Task requirements |
Excluding any images, copy all of the lines below precisely as written.

╭──

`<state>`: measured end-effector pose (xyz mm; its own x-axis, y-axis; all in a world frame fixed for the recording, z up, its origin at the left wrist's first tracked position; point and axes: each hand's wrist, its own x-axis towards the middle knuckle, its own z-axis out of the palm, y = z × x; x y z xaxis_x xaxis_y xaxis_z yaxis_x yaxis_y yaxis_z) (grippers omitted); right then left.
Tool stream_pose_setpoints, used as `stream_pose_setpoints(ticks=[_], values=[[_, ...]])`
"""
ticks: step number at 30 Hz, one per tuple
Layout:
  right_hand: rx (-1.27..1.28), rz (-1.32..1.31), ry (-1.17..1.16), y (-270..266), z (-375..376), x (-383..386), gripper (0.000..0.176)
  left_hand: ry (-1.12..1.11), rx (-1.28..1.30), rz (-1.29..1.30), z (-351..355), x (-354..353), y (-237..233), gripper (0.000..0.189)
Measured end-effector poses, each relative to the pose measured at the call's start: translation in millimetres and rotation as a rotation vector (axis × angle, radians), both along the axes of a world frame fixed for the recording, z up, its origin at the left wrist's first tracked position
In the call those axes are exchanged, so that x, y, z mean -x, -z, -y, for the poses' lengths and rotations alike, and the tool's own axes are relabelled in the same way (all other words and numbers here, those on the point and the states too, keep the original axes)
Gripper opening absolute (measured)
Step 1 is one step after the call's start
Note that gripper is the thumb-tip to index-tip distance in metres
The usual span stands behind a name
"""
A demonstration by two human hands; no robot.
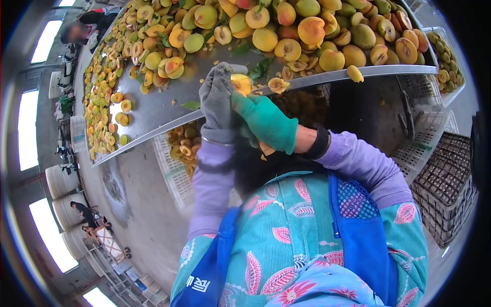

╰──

Response box |
`<state>`: measured end-effector pose (xyz mm; its own x-axis, y-axis; all in a world frame fixed for the recording, z up, its origin at the left wrist's first tracked position; point and axes: each hand's wrist, its own x-axis towards the middle knuckle, its own z-axis out of the palm, y = z × x; x y z xaxis_x xaxis_y xaxis_z yaxis_x yaxis_y yaxis_z) (grippers omitted); right then left.
Tool stream_pose_setpoints, used as `stream_pose_setpoints(ticks=[_], values=[[_, ...]])`
"""
ticks: step number at 30 Hz, one per tuple
Layout:
  right_hand: rx (-1.27..1.28), rz (-1.32..1.31), ry (-1.17..1.16), y (-270..266), z (-375..376), x (-383..386), gripper (0.000..0.176)
  left_hand: ry (-1.12..1.11), rx (-1.28..1.30), rz (-1.29..1.30), z (-351..355), x (-354..353), y (-237..233), gripper (0.000..0.189)
Measured end-effector poses, each relative to the pose measured at the call's start: translation in millimetres and rotation as a rotation vector (axis × angle, radians), both along the axes of a world frame fixed for the recording, z up, its origin at the left wrist's first tracked position
In the call those axes are exchanged, so that x, y, z mean -x, -z, -y, for the poses' lengths and rotations alike, and the tool's own axes are relabelled in the same way (all other words and numbers here, those on the point and the states too, keep the original axes)
Gripper opening absolute (measured)
Step 1 is one step after the call's start
Note that gripper is the thumb-tip to index-tip distance in metres
The usual span stands behind a name
"""
A demonstration by two human hands; no robot.

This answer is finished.